What to work on: Using the material below, work out how many lines contain the word "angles". Reply with the number and nothing more.
(Supplied records begins)
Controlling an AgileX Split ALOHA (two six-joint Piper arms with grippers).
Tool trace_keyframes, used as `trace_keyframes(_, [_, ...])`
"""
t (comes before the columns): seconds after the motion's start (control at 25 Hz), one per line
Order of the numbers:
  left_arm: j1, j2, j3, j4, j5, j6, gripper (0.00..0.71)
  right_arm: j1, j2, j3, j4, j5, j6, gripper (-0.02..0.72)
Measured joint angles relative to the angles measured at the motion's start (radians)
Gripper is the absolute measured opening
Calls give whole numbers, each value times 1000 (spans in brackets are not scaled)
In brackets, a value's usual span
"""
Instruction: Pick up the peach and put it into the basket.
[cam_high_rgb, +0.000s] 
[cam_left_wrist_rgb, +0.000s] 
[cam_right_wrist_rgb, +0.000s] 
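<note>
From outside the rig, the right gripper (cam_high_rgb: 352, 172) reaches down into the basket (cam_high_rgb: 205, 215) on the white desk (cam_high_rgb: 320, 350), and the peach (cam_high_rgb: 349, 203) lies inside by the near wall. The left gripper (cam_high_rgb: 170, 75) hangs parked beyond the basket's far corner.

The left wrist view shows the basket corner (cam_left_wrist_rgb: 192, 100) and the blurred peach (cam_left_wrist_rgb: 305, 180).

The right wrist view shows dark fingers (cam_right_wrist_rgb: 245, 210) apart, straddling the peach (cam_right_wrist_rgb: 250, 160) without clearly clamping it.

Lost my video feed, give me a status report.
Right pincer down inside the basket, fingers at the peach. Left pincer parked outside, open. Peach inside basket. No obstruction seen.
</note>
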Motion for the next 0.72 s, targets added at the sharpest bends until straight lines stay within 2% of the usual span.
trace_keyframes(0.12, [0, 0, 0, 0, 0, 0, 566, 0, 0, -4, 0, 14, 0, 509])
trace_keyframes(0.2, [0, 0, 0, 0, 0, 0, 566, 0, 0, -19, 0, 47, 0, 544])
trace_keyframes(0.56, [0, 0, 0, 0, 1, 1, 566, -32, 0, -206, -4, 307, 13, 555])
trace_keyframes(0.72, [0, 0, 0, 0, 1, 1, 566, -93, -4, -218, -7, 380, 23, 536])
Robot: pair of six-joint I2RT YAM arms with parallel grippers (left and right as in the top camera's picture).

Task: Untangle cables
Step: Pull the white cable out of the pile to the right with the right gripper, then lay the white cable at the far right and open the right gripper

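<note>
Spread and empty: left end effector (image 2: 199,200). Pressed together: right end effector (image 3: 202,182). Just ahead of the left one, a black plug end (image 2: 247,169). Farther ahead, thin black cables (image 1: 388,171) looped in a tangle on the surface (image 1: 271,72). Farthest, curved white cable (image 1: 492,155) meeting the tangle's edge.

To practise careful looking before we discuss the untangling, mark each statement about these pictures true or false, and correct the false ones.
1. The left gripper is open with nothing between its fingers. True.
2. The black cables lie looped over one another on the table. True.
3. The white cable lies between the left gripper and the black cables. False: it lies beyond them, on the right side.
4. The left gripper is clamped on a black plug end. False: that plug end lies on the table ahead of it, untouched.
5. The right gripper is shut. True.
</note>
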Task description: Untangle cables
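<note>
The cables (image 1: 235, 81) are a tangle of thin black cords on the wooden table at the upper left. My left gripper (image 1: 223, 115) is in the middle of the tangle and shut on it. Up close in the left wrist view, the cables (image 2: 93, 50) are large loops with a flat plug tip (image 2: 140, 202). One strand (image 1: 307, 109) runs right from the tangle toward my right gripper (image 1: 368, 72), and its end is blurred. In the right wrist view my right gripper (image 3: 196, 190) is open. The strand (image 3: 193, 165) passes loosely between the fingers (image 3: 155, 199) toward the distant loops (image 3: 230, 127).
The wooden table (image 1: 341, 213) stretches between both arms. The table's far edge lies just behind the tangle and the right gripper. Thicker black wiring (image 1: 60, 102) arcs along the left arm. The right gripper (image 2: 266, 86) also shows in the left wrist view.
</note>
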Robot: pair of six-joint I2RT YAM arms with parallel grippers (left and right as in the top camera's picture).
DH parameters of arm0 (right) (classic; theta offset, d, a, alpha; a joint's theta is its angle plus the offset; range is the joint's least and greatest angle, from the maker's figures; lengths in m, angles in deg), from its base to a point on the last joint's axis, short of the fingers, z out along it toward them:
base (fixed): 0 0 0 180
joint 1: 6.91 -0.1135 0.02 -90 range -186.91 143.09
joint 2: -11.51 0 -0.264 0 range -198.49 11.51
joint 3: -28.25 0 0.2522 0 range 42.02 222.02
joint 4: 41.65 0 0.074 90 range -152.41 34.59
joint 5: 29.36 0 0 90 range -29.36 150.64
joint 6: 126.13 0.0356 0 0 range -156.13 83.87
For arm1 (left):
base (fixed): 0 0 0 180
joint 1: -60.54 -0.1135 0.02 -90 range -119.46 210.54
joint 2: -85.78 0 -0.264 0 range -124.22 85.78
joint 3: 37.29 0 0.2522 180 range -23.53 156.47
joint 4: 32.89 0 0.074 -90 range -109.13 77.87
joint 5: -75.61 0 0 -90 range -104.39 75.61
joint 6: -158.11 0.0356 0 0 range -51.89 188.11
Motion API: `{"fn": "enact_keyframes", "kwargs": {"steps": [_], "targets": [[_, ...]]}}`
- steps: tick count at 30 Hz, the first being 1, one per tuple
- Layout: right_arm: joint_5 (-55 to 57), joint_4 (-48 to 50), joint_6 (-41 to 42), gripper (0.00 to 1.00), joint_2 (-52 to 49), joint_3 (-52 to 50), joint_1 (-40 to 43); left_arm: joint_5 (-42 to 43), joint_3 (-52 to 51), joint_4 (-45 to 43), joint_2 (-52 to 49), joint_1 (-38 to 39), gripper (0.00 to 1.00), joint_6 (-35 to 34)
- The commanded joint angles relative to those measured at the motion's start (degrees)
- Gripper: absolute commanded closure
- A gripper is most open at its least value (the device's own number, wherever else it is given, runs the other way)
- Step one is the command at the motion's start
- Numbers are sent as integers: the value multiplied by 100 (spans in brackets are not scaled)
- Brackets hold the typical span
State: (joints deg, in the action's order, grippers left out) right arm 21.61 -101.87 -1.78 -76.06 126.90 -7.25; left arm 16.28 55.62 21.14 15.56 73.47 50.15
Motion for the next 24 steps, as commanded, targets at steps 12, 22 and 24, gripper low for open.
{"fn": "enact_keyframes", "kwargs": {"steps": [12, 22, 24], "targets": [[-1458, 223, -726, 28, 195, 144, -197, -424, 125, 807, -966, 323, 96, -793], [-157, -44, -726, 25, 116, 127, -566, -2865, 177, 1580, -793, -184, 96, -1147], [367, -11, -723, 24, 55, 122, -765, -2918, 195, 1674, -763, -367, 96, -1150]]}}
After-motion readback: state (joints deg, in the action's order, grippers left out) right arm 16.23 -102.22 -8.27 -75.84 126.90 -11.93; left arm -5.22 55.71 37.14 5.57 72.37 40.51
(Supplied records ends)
Response to the exercise: 3